--- Extracted entries ---

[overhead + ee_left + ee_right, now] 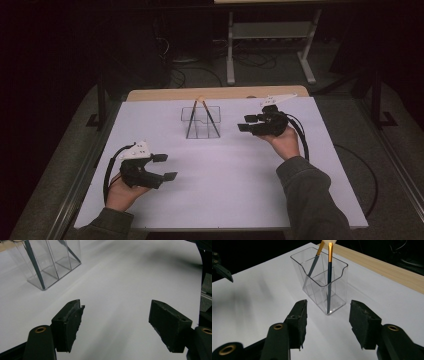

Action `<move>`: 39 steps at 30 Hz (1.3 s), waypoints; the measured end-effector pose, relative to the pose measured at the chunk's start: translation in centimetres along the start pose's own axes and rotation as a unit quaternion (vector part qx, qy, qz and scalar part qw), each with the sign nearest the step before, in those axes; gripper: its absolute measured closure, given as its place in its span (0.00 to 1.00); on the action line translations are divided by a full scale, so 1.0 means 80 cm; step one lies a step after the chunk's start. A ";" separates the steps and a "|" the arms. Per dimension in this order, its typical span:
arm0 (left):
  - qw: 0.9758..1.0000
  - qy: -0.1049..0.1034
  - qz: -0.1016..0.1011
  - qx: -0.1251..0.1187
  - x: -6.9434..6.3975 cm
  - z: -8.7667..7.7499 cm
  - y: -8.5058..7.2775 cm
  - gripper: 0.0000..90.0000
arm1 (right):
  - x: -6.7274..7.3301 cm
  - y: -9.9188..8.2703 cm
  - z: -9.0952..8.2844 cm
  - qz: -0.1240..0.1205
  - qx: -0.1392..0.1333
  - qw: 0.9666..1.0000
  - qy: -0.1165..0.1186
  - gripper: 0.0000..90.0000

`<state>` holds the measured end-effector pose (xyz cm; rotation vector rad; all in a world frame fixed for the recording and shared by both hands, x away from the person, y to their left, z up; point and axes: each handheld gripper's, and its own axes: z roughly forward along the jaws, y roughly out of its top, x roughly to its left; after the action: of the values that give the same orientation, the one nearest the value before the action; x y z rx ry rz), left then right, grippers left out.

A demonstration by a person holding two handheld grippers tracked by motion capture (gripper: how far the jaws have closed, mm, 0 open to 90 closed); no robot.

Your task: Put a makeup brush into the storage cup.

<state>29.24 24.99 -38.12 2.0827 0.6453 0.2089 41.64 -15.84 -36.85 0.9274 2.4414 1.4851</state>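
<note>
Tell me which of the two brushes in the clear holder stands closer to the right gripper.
The more upright brush, in the clear holder's near compartment, is closer to the right gripper. The other brush leans in a compartment farther back.

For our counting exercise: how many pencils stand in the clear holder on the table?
2. Both pencils lean inside the clear holder: one in the near compartment, its tip at the holder's front corner; the other slants in a compartment behind it. None seem hidden.
</note>
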 end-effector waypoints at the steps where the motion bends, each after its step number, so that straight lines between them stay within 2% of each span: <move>1: 1.000 0.000 0.000 0.000 0.000 0.000 0.000 0.28 | 0.000 -0.001 -0.001 0.001 0.000 1.000 -0.001 0.51; 21: 1.000 0.005 -0.006 0.000 0.001 -0.003 -0.001 0.26 | 0.003 -0.018 -0.014 0.011 0.001 1.000 -0.009 0.39; 39: 1.000 0.014 -0.009 -0.003 0.001 -0.005 -0.001 0.23 | 0.006 -0.032 -0.028 0.013 -0.001 1.000 -0.020 0.33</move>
<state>29.13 25.32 -37.97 2.0702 0.6803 0.2304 39.23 -18.10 -37.76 0.9832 2.4086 1.4628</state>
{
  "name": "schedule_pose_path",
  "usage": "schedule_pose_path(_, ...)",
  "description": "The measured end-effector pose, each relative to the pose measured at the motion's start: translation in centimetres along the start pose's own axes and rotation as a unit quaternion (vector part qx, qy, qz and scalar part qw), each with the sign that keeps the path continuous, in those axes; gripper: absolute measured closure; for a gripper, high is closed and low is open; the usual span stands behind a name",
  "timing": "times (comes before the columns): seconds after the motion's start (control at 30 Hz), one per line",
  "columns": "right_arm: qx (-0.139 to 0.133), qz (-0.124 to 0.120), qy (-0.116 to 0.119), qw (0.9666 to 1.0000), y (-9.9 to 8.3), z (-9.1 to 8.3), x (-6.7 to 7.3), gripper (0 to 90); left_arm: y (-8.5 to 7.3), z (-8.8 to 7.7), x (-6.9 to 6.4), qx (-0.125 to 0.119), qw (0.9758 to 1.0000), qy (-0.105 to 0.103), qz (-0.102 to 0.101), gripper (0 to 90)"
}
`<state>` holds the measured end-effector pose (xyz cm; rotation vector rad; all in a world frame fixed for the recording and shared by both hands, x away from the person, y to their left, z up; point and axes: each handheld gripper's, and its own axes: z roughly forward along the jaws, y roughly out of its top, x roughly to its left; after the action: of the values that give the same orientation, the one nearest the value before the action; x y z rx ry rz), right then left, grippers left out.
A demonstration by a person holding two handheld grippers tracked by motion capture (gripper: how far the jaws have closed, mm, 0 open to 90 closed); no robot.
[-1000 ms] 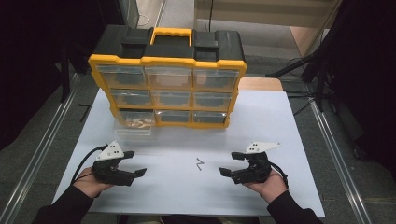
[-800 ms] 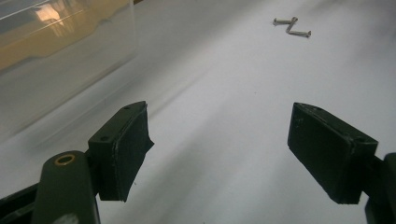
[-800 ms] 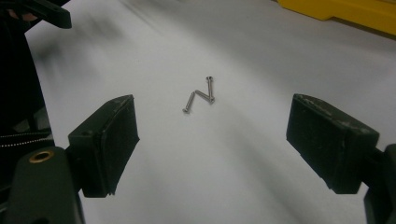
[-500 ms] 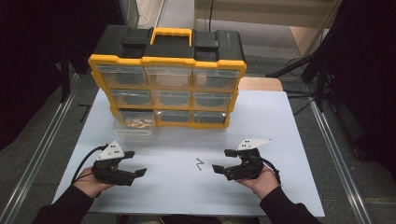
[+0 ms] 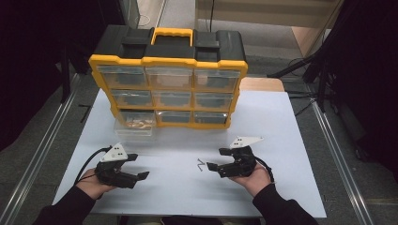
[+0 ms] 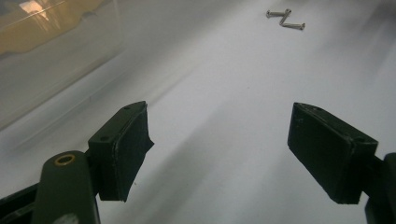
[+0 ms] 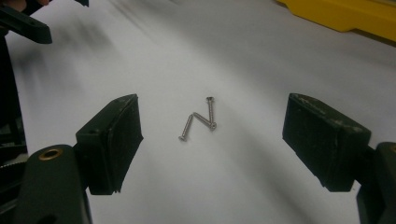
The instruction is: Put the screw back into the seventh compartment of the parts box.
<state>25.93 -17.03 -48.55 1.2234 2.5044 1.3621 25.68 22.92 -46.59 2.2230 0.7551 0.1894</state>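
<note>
On my left, the left gripper [image 5: 135, 168] rests low over the white tabletop [image 5: 291, 140] with its jaws spread wide and nothing between them. From its own view I see the jaws far apart over bare white surface, a clear drawer [image 6: 51, 56] up at the left edge and the screws [image 6: 285, 18] far off at the top right. Behind, the yellow organizer [image 5: 169, 89] stands upright with 9 drawers, and 1 clear drawer [image 5: 135, 125] sits pulled out at its lower left. The 3 screws [image 5: 201, 165] lie touching in a zigzag near the tabletop's middle, just left of the right gripper [image 5: 217, 160]. In the right gripper view they lie between its wide-open jaws, ahead of the pads [image 7: 116, 140], untouched.
</note>
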Motion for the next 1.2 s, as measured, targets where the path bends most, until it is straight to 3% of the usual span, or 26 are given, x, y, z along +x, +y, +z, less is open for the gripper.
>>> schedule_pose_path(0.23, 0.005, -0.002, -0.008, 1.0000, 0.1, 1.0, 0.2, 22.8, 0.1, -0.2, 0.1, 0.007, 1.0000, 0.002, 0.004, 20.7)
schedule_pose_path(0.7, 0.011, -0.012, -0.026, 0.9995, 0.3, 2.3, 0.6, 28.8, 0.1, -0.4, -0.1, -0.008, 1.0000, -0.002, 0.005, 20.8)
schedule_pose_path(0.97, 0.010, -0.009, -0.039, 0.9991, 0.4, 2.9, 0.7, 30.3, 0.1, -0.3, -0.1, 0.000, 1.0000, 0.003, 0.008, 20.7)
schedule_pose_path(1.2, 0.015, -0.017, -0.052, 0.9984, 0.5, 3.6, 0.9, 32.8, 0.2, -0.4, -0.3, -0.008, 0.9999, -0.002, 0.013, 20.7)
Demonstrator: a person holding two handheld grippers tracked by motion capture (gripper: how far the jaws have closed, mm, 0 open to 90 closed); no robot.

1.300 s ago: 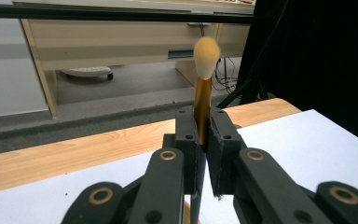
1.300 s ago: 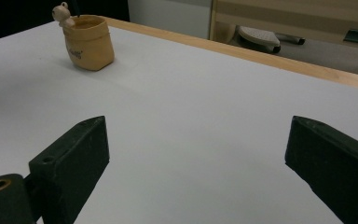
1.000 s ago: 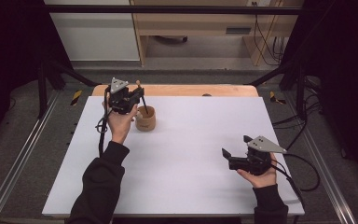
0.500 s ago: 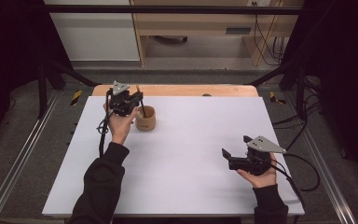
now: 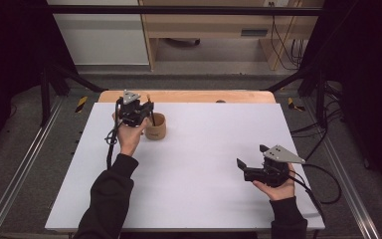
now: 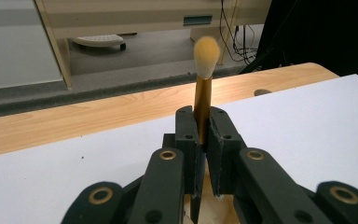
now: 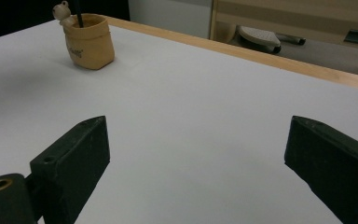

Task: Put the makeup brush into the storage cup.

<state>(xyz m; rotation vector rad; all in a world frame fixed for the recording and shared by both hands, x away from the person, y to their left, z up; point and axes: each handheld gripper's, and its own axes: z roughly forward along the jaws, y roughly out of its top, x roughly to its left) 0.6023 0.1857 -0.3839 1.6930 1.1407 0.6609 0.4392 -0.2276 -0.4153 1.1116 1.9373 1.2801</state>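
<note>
Brush [image 6: 202, 88]: gold handle, cream bristle tip, upright; your left claw [image 6: 203, 140] clamps it above the tan cup [image 5: 155, 127].

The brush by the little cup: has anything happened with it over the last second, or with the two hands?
Hardly anything. The left gripper stays shut on the brush, bristles up, beside the cup; it has drifted only a touch toward the table's far edge. The right gripper has kept still, jaws open and empty, over the white table. The cup has not moved.

Brush [image 6: 202, 98] handle's lower end hidden behind the left tool [image 6: 204, 135].
</note>
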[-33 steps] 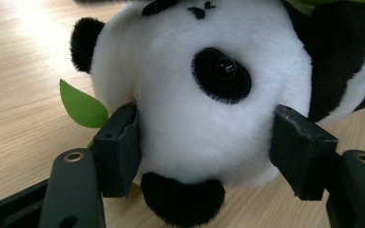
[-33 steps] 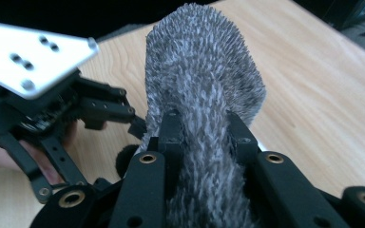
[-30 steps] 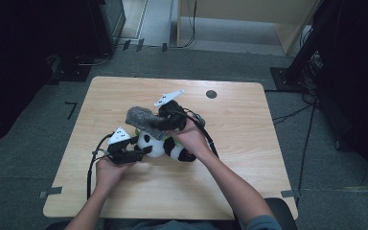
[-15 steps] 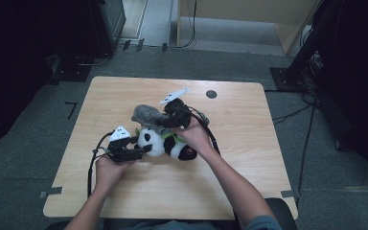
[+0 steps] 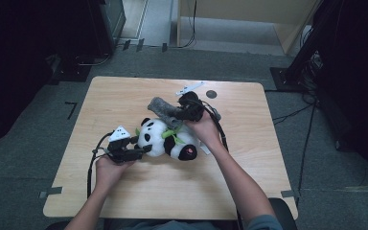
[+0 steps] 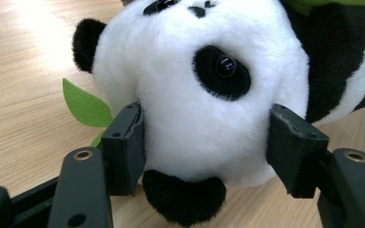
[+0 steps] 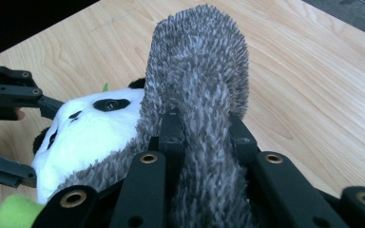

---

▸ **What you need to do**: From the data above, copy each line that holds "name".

▸ **Response area**:
  "name": "schedule_pose_path",
  "description": "The measured end-effector pose, each relative to the pose measured at the motion's start: translation in centimetres along the start pose's own axes and rotation as a unit quaternion (vector part qx, qy, qz and scalar part qw), each with the sign that keeps the path continuous, in those axes; gripper: absolute measured closure; for a gripper, high is closed and low is open; the usual span stands behind a name",

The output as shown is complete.